Additional Coverage:
AI Browsers Face Persistent Hacking Threats, OpenAI Admits
San Francisco, CA – The promise of AI agents seamlessly navigating the web for users is facing a significant hurdle, as OpenAI acknowledges that certain attack methods against AI browsers like its own ChatGPT Atlas are likely here to stay. This admission raises critical questions about the long-term safety of AI agents operating across the open internet.
The primary culprit is a tactic known as “prompt injection.” This sophisticated attack involves hackers embedding malicious instructions within seemingly innocuous websites, documents, or emails.
These hidden commands can then trick an AI agent into performing harmful actions, such as sharing a user’s emails or even draining bank accounts, by overriding legitimate user instructions. These commands can be cleverly concealed, for instance, in text invisible to the human eye but easily interpreted by an AI.
Following the October launch of OpenAI’s ChatGPT Atlas browser, security researchers quickly demonstrated the vulnerability. A few words hidden in a Google Doc or a clipboard link proved sufficient to manipulate the AI agent’s behavior. Brave, an open-source browser company, echoed these concerns, publishing research that warned all AI-powered browsers are susceptible to indirect prompt injection attacks, a flaw they had previously identified in Perplexity’s Comet browser.
“Prompt injection, much like scams and social engineering on the web, is unlikely to ever be fully ‘solved,'” OpenAI stated in a recent blog post, adding that the “agent mode” in ChatGPT Atlas “expands the security threat surface.”
Despite this challenge, OpenAI expressed its goal for users to “be able to trust a ChatGPT agent.” Dane Stuckey, Chief Information Security Officer, outlined the company’s strategy: “investing heavily in automated red teaming, reinforcement learning, and rapid response loops to stay ahead of our adversaries.” The company remains “optimistic that a proactive, highly responsive rapid response loop can continue to materially reduce real-world risk over time.”
Fighting AI with AI
OpenAI’s defense strategy involves deploying its own AI-powered attacker. This bot, trained through reinforcement learning, is designed to emulate a hacker, constantly seeking ways to infiltrate AI agents with malicious instructions. This AI attacker can simulate attacks, analyze the target AI’s responses, and then refine its approach through repeated trials.

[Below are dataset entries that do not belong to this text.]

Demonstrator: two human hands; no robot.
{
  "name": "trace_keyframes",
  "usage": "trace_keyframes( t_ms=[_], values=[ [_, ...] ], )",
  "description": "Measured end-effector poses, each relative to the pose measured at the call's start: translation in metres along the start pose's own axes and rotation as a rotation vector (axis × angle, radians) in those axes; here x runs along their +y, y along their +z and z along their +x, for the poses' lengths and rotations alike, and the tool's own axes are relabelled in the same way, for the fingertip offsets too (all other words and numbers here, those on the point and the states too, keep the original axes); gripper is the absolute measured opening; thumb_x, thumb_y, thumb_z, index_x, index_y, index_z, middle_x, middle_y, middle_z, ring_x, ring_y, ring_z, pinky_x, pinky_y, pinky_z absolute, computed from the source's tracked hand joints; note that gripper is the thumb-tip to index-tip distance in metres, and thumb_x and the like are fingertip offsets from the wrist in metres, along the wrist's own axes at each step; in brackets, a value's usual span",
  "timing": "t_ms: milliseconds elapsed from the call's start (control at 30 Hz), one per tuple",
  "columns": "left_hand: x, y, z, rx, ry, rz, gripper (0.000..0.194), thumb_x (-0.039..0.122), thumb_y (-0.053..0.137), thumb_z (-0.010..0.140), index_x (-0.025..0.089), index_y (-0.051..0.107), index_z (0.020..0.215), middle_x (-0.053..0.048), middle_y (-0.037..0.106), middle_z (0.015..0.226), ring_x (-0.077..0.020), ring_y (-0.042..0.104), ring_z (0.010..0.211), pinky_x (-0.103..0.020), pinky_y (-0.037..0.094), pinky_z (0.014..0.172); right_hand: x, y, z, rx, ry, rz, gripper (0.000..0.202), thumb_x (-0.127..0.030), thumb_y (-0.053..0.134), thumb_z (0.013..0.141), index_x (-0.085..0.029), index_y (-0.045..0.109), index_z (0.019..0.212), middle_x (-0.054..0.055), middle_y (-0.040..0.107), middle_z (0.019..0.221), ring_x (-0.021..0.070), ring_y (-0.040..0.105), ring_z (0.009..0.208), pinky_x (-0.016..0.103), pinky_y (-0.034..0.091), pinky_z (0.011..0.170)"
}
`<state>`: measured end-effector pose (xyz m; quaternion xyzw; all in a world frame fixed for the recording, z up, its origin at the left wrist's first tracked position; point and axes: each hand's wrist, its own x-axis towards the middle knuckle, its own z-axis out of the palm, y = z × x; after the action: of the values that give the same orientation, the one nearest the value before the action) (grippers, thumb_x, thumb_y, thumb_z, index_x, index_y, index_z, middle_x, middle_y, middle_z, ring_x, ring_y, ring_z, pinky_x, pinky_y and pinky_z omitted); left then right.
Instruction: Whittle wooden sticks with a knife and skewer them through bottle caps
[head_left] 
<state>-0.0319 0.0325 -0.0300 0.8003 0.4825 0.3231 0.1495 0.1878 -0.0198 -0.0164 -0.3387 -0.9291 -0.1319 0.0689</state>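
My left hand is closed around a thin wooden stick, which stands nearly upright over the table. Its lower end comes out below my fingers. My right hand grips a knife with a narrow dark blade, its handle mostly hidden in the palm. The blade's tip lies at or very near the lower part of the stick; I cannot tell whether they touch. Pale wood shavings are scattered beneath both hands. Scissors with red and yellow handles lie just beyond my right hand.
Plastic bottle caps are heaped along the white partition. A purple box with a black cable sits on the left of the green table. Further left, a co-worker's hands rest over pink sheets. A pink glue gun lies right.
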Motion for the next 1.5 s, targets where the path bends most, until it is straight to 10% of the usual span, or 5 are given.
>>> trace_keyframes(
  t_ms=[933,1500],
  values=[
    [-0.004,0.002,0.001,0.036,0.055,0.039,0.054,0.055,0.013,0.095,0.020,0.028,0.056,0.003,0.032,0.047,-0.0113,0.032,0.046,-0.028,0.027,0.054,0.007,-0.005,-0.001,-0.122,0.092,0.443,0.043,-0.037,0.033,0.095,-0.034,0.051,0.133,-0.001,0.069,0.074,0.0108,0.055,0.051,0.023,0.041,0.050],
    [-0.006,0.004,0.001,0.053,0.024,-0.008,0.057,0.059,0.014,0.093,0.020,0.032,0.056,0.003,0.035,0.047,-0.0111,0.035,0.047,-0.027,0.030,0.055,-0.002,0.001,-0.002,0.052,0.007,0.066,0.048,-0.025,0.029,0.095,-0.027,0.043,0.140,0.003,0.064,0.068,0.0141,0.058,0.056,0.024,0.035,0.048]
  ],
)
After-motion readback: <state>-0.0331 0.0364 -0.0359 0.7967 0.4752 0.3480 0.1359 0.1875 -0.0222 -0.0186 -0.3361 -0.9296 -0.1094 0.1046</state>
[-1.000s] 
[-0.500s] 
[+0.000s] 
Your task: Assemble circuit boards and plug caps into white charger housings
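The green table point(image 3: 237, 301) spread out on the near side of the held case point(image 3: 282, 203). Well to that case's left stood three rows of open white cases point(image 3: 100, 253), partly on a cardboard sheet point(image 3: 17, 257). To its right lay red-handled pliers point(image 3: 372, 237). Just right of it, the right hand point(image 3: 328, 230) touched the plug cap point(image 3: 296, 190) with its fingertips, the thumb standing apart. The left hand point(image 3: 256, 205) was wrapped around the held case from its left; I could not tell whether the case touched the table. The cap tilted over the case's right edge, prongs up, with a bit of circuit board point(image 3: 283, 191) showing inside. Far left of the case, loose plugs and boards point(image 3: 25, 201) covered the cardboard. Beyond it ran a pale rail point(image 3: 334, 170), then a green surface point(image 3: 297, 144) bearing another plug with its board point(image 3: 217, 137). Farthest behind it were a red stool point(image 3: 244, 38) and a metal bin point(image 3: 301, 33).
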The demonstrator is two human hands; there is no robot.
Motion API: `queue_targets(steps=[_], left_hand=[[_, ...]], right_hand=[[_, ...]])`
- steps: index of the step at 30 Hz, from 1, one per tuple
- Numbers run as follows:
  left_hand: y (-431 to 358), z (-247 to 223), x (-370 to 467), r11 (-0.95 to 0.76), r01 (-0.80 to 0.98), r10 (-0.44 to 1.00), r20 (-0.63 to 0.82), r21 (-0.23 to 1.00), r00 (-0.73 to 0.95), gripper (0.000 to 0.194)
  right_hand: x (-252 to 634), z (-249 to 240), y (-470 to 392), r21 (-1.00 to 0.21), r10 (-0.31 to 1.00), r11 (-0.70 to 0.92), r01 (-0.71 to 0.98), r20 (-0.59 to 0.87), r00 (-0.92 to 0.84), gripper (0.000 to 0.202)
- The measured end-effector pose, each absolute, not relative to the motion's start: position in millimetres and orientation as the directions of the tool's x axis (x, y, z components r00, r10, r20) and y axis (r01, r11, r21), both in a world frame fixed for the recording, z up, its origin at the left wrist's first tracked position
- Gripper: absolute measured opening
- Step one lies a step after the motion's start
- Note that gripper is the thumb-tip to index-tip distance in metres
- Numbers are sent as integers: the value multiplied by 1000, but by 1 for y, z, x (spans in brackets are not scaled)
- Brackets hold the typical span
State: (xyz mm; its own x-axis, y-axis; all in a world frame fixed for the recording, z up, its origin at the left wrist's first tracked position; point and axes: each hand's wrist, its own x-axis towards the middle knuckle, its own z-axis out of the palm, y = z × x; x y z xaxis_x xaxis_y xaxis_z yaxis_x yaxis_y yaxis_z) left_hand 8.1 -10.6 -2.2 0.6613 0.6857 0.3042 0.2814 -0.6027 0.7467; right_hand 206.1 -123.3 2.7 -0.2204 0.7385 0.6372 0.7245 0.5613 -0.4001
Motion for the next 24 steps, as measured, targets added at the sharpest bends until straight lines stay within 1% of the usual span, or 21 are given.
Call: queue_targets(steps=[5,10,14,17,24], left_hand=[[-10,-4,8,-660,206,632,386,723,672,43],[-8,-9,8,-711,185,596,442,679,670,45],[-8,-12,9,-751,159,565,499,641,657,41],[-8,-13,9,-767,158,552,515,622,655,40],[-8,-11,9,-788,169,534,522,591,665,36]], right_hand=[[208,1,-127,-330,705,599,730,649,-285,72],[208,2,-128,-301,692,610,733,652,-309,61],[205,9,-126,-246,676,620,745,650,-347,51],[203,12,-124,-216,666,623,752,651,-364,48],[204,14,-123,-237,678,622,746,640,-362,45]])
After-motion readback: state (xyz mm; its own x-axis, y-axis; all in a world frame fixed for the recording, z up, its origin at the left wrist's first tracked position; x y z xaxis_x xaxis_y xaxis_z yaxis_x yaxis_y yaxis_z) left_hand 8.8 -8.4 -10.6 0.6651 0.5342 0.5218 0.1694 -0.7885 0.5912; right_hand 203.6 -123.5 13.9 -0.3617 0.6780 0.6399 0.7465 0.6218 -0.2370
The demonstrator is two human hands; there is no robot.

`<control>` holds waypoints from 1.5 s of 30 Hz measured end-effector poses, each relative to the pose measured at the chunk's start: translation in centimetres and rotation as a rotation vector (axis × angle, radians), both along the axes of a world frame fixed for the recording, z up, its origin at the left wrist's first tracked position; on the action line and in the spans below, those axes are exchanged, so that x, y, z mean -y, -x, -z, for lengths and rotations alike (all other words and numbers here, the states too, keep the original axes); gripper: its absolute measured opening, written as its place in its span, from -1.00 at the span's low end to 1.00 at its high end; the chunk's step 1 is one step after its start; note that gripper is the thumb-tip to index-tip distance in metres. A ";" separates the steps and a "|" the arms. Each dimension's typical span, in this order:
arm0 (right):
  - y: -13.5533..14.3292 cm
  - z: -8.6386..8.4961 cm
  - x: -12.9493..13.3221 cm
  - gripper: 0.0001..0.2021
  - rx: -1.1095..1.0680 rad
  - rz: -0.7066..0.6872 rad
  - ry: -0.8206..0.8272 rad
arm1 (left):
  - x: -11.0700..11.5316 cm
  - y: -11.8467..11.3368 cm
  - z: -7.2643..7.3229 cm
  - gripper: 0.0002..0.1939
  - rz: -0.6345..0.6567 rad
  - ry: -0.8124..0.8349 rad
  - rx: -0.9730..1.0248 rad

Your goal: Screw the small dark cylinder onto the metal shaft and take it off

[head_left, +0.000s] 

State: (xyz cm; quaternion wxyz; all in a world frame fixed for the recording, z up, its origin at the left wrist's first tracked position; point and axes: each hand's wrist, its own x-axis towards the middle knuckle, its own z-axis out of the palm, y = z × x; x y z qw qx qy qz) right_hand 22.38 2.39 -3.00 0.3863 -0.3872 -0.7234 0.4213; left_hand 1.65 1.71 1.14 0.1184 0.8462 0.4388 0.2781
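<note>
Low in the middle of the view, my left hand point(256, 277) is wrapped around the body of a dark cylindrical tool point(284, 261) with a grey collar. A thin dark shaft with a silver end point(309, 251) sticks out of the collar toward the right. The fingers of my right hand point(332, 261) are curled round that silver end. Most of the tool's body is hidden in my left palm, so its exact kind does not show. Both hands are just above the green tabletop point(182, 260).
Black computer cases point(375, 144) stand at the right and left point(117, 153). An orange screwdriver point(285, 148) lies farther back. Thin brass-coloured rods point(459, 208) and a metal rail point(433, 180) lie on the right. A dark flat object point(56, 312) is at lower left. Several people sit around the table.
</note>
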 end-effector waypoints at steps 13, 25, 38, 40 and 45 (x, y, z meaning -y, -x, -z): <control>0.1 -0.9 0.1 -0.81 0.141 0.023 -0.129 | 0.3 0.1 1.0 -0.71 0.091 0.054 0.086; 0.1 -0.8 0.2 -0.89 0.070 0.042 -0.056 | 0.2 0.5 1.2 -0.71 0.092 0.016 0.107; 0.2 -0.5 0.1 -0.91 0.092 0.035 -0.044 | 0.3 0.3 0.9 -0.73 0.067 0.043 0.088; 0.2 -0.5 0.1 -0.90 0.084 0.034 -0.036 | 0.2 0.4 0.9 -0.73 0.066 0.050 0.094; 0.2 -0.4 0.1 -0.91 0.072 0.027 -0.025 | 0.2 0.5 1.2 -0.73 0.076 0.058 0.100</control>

OpenAI highlighted the effectiveness of this method, stating, “Our [reinforcement learning]-trained attacker can steer an agent into executing sophisticated, long-horizon harmful workflows that unfold over tens (or even hundreds) of steps.” The company also noted the discovery of “novel attack strategies that did not appear in our human red teaming campaign or external reports.”
However, some cybersecurity experts remain skeptical about this approach’s ability to fundamentally resolve the issue. Charlie Eriksen, a security researcher at Aikido Security, voiced his concern to Fortune, stating, “What concerns me is that we’re trying to retrofit one of the most security-sensitive pieces of consumer software with a technology that’s still probabilistic, opaque, and easy to steer in subtle ways.”
Eriksen believes that while “red-teaming and AI-based vulnerability hunting can catch obvious failures,” they don’t alter the underlying dynamic. He argues that “until we have much clearer boundaries around what these systems are allowed to do and whose instructions they should listen to, it’s reasonable to be skeptical that the tradeoff makes sense for everyday users right now.” He concluded, “I think prompt injection will remain a long-term problem… You could even argue that this is a feature, not a bug.”
A Persistent Cat-and-Mouse Game
Previous discussions with security researchers have highlighted that while many cybersecurity risks are an ongoing “cat-and-mouse game,” the deep access required by AI agents-such as user passwords and permission to act on a user’s behalf-presents an exceptionally vulnerable threat. It remains unclear whether the advantages of these agents outweigh such significant risks.
George Chalhoub, an assistant professor at UCL Interaction Centre, emphasized the severity of the risk, explaining that prompt injection “collapses the boundary between the data and the instructions.” This can transform an AI agent “from a helpful tool to a potential attack vector against the user,” enabling it to extract emails, steal personal data, or access passwords.
“That’s what makes AI browsers fundamentally risky,” Eriksen added. “We’re delegating authority to a system that wasn’t designed with strong isolation or a clear permission model.
Traditional browsers treat the web as untrusted by default. Agentic browsers blur that line by allowing content to shape behavior, not just be displayed.”
To mitigate these risks, OpenAI recommends that users provide agents with specific instructions rather than broad, vague commands like “take whatever action is needed.” The ChatGPT Atlas browser also incorporates additional security features, including “logged out mode,” which allows users to operate without sharing passwords, and “Watch mode,” which requires explicit user confirmation for sensitive actions like sending messages or making payments.
“Wide latitude makes it easier for hidden or malicious content to influence the agent, even when safeguards are in place,” OpenAI advised in its blog post.